* Directions:
Your job is to set down the listing again exactly as it stands.

* Data shown:
━━━━━━━━━━━━━━━━
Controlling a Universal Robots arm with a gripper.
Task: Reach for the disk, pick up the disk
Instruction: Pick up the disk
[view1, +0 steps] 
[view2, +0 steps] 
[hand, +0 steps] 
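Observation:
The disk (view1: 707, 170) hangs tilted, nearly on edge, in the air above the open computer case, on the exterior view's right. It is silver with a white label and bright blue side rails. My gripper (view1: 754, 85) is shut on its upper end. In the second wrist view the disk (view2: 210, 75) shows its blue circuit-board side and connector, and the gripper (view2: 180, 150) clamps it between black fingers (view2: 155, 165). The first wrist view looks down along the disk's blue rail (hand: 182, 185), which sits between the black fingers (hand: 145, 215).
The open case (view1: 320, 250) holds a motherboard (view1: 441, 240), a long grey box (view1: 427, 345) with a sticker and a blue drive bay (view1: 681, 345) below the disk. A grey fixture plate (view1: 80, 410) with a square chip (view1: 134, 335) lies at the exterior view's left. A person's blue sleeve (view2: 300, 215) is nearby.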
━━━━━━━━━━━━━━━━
* Solution to this task:
Controlling a Universal Robots arm with a gripper.
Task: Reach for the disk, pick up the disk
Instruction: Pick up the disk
[view1, +0 steps] 
[view2, +0 steps] 
[hand, +0 steps] 
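Observation:
The disk (view1: 707, 170) hangs tilted, nearly on edge, in the air above the open computer case, on the exterior view's right. It is silver with a white label and bright blue side rails. My gripper (view1: 754, 85) is shut on its upper end. In the second wrist view the disk (view2: 210, 75) shows its blue circuit-board side and connector, and the gripper (view2: 180, 150) clamps it between black fingers (view2: 155, 165). The first wrist view looks down along the disk's blue rail (hand: 182, 185), which sits between the black fingers (hand: 145, 215).
The open case (view1: 320, 250) holds a motherboard (view1: 441, 240), a long grey box (view1: 427, 345) with a sticker and a blue drive bay (view1: 681, 345) below the disk. A grey fixture plate (view1: 80, 410) with a square chip (view1: 134, 335) lies at the exterior view's left. A person's blue sleeve (view2: 300, 215) is nearby.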

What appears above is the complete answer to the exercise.